Je me suis retrouvée à acheter cet incroyable petit bouquin, The Night Climbers of Cambridge ('Les escaladeurs nocturnes de Cambridge'). Il a sa propre page sur Wikipédia, et ce n'est que justice. Ecrit dans les années 30 par feu Noel Symington, alias Whipplesnaith, c'est tout simplement un manuel d'escalade des bâtiments cambridgiens. 

Vous y apprendrez comment escalader une gouttière (avec illustrations photographiques) - n'essayez même pas les gouttières carrées, elles sont impossibles à grimper. Vous y apprendrez comment atteindre la cime de la chapelle de King's College (encore une fois avec des photos extraordinaires). Si vous glissez, il vous reste trois secondes à vivre, alors profitez-en. Vous apprendrez comment sauter entre le toit de Gonville & Caius College et la Senate House. C'est très simple, en vérité, mais quelques béjaunes prennent peur alors qu'ils pourraient très bien couvrir une telle distance s'il n'y avait pas quinze mètres de vide en-dessous d'eux!

Ce délicieux petit livre est rédigé à la P.G. Wodehouse et vous transporte presque un siècle en arrière, du temps où tous les Porters de Cambridge portaient des chapeaux melon, où les filles étaient confinées à quelques colleges seulement, et où il était nécessaire d'apprendre l'art de l'escalade quand on ratait l'heure du couvre-feu dans les colleges.

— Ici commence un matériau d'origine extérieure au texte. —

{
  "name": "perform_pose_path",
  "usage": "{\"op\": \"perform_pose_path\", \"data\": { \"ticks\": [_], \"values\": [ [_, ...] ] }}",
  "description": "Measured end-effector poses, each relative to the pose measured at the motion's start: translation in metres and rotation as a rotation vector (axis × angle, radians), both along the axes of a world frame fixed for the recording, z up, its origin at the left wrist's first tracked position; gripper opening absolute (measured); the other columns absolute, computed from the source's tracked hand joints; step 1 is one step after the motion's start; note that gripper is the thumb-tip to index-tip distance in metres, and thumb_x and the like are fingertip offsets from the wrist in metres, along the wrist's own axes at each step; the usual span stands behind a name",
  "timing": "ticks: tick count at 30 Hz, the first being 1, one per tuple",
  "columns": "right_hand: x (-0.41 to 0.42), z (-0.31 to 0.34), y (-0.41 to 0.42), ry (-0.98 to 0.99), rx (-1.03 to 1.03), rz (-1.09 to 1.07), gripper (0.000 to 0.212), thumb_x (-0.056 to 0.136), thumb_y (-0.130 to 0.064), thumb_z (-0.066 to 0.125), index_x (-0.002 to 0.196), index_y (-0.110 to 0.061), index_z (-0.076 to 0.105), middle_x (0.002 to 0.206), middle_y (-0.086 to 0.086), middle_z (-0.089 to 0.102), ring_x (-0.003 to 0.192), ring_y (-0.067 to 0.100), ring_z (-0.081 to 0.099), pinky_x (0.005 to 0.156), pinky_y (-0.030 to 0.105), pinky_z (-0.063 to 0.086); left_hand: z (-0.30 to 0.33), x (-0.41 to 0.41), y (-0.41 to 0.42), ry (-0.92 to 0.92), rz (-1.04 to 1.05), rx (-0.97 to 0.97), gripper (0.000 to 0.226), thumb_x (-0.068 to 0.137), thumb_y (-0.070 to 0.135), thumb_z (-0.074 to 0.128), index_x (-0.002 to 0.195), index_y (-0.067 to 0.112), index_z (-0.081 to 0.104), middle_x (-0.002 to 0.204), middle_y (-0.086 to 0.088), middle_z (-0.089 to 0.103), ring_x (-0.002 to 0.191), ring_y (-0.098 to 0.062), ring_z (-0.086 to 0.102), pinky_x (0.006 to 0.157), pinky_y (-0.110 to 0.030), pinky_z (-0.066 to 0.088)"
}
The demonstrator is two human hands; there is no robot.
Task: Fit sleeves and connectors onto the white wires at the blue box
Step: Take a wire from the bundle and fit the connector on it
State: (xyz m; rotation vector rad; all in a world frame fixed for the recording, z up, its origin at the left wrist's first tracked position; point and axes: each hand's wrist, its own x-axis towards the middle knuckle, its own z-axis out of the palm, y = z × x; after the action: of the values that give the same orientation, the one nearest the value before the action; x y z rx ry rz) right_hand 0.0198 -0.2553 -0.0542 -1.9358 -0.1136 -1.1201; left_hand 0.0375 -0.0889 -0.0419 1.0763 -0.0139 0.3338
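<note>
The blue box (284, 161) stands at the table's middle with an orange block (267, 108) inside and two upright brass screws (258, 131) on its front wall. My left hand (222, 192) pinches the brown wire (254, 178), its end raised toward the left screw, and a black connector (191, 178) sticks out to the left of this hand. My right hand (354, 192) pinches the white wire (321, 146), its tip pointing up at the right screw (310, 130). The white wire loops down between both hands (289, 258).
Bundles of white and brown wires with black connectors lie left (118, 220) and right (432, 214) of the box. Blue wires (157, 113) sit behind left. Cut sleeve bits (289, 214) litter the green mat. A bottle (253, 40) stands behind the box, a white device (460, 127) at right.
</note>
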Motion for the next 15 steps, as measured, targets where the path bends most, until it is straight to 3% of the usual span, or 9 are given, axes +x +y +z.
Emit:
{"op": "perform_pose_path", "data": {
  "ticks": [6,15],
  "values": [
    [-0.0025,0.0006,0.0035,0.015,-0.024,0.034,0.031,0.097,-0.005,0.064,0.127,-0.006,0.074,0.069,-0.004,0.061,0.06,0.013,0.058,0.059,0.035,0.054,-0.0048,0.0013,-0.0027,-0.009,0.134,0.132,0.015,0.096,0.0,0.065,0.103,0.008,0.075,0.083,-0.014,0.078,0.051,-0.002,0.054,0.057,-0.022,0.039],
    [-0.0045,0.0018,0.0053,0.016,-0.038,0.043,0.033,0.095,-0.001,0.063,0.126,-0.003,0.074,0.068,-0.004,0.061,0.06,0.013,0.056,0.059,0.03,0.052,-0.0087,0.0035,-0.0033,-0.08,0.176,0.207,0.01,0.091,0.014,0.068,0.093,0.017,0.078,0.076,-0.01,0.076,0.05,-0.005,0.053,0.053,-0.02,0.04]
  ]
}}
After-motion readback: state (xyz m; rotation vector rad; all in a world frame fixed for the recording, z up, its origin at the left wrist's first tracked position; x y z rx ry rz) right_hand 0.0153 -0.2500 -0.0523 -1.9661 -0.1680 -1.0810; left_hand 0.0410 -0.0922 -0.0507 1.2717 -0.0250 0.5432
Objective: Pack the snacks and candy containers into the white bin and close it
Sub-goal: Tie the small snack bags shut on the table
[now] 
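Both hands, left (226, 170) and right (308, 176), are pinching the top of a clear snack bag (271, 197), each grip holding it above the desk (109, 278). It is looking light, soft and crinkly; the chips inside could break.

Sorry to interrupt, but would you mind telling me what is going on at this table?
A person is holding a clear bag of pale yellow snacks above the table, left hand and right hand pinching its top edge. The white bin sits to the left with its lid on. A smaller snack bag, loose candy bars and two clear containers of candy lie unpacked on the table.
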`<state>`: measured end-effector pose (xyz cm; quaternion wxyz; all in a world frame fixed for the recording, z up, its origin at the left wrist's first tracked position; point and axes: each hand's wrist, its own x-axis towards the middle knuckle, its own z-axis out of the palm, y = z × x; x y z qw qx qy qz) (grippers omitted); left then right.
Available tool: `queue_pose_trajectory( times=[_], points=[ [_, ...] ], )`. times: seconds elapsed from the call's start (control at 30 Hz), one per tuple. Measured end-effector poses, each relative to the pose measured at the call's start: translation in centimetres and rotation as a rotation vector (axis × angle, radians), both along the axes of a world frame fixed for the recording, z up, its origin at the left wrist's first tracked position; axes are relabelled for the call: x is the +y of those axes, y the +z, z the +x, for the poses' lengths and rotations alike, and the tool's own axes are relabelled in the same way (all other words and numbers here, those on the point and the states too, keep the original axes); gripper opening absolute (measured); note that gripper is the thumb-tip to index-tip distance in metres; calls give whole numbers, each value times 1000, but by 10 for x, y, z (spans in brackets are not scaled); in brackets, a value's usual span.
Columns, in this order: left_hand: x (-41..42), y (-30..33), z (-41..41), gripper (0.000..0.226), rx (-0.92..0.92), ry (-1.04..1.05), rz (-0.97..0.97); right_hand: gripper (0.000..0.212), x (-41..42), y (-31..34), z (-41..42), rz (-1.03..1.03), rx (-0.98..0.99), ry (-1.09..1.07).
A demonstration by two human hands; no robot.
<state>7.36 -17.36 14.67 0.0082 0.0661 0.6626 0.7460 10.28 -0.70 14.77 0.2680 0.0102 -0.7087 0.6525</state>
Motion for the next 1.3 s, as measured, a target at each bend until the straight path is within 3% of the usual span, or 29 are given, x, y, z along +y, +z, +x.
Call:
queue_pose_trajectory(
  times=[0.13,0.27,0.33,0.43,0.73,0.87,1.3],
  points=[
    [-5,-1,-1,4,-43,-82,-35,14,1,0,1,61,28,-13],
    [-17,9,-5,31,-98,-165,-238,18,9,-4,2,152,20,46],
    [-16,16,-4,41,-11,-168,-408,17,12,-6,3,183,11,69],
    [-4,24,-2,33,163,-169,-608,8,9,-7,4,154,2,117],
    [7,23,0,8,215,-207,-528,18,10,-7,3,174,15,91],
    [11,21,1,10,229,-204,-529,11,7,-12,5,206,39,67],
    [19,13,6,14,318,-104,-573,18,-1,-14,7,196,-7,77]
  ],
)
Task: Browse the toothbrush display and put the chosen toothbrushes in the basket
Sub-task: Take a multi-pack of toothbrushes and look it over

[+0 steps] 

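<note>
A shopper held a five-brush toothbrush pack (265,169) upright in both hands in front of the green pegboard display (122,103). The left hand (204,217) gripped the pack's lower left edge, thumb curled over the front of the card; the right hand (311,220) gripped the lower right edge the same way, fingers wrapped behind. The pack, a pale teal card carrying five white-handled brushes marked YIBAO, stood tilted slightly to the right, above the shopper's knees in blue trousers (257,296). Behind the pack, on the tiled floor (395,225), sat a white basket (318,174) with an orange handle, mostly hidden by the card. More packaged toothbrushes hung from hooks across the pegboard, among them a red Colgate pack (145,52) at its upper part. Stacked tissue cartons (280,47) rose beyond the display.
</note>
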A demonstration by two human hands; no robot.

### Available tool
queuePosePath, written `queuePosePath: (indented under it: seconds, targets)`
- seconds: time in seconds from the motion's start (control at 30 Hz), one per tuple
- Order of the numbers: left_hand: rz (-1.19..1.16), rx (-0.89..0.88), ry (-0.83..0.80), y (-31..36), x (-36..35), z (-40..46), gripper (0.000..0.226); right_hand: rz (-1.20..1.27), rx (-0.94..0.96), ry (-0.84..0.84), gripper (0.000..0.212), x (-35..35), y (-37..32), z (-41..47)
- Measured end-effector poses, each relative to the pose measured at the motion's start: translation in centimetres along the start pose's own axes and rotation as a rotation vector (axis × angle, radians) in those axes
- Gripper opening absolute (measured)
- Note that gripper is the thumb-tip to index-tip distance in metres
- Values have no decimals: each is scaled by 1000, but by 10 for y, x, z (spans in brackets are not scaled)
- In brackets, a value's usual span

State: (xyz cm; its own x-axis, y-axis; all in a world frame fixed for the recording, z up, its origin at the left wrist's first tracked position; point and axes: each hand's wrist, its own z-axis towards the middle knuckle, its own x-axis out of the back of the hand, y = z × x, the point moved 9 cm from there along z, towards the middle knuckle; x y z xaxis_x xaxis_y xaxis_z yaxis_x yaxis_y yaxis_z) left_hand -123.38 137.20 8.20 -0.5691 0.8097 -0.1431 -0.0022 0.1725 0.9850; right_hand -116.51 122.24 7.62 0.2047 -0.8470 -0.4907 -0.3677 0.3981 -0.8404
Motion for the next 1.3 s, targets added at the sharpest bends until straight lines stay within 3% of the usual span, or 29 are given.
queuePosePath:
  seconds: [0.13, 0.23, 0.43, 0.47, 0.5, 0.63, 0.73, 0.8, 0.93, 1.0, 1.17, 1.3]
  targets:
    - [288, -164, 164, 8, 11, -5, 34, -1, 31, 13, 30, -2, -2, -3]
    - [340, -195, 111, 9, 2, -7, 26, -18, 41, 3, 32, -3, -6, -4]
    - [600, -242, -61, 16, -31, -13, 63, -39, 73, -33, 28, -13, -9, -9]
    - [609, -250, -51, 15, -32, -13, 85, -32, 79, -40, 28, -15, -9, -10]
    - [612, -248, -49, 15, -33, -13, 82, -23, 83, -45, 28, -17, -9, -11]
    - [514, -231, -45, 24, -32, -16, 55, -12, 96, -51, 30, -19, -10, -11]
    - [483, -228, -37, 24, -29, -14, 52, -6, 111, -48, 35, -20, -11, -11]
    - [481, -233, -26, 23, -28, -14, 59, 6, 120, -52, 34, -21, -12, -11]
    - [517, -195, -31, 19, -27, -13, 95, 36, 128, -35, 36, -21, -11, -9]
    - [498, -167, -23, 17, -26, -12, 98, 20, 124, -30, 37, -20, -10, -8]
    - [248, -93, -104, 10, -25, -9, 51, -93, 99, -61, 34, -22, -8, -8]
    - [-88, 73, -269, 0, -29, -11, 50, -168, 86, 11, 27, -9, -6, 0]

Je ne sais pas quelle sera l'influence de ce livre sur le deuxième Sesame Seade, que je suis en train d'écrire, mais voici quelques exquis passages traduits par mes soins, en tentant de rendre le ton so British qui fait tout leur charme:

'D'autre part, observez ces gouttières dans la Nouvelle Cour de St John's, de l'autre côté de la rivière. Nous n'avons connaissance de personne qui aurait escaladé l'une des gouttières sur le mur nord de la cour en question. Ce sont les gouttières les plus hostiles de Cambridge.'

'Côté nord un contrefort ouvre une alcôve dans laquelle le corps d'un homme se niche plaisamment. La cheminée est trop large pour être confortable, et il se peut qu'il soit impossible pour un homme très petit d'atteindre le mur d'en face, laissant ses pieds pendre piteusement dans l'air comme la luette d'un éléphant.'

'Nous pourrions écrire bien davantage au sujet de Pembroke si nous avions plus de détails. Sa pierre est bonne, les escalades y sont légion, et nous recommandons chaudement à tous les escaladeurs nocturnes d'y rendre quelques visites. Son hospitalité est généreuse et sincère, et il engendre ces Anglais forts et silencieux qui mâchonnent leur pipe dans la jungle de Malaisie mais échouent à leurs examens.'

'Et c'est ainsi qu'après une bonne nuit de travail, nous rentrons chez nous au college ou dans nos résidences, en nous disant qu'après tout, peut-être que nous n'assisterons pas au cours de neuf heures demain matin.'

Cette dernière, naturellement, aurait pu être écrite hier.